The feature, called Amazon Sidewalk, went live on June 8, meaning it is turned on automatically in users' devices.
Sidewalk uses Bluetooth and Wi-Fi signals to pool small amounts of internet bandwidth from multiple locations, creating a so-called mesh network that boosts the range of Amazon devices nearby.
Amazon says the feature's intent is to help users "locate pets or lost items, make setting up new devices around your home easier, and receive notifications from your security cameras or security lighting even if your internet goes down."
"The good part is that if you have devices that are outside the reach of your network, like cameras or outdoor lights, etc., this assures that your signal is reaching them," Connie Guglielmo, editor in chief of CNET, told "Good Morning America."
But the fact that the feature is turned on automatically in devices is also raising questions about security.
"The bigger question is what data might be collected or passed around?" said Guglielmo. "And really, for a lot of people who are concerned about privacy, how might Amazon use these networks that they're creating in the future?"
Amazon says the transmissions are tiny in size and thoroughly encrypted.
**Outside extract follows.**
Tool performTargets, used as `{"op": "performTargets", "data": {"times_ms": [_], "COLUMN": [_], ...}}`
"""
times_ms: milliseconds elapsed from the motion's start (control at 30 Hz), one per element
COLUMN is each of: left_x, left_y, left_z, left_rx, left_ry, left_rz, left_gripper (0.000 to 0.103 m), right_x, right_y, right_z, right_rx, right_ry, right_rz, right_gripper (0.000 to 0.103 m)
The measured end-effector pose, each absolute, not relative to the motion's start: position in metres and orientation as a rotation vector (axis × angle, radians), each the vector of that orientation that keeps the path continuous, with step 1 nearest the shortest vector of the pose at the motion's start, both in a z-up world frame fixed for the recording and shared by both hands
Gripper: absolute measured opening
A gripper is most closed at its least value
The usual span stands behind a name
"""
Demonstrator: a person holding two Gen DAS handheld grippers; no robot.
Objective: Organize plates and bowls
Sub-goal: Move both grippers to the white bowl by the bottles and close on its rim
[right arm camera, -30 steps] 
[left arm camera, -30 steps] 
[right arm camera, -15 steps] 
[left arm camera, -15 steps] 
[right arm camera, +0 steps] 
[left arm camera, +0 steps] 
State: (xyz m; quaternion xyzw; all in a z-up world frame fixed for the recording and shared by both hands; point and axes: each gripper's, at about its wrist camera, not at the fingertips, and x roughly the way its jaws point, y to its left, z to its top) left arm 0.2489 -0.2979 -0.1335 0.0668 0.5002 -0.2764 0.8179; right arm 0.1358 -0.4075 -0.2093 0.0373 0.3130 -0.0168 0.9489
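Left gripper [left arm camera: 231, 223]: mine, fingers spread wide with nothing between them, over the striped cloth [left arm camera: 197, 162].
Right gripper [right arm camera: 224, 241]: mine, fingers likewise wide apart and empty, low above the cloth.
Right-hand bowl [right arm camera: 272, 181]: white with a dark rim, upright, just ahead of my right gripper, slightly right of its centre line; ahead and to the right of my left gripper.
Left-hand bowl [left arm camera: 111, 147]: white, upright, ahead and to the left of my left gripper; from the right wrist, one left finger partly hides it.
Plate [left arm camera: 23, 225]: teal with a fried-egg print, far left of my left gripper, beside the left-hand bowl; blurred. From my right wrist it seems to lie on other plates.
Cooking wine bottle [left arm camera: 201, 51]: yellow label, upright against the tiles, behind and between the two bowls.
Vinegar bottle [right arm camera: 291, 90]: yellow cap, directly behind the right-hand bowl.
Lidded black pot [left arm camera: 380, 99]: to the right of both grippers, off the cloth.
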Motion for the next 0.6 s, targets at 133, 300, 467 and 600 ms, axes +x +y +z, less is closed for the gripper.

The company also says that users cannot tell when someone is using their bandwidth, and likewise another user does not know when they are joining.
The company says sharing such a small amount of bandwidth should not slow down internet speed.
"To protect customers, Sidewalk is designed with multiple layers of privacy and security to secure data traveling on the network and to keep customers safe," Amazon told ABC News in a statement.
Users can also opt out of the feature, but they need to do it manually.
Here are the steps to opt out of Sidewalk:
1. Open the Alexa app on your phone and tap the More icon at the bottom right.
2. Tap Settings > Account Settings > Amazon Sidewalk to find the main toggle for Amazon Sidewalk.
3. If enabled, toggle to disable.
4. Tap Community Finding to find the second toggle for location sharing.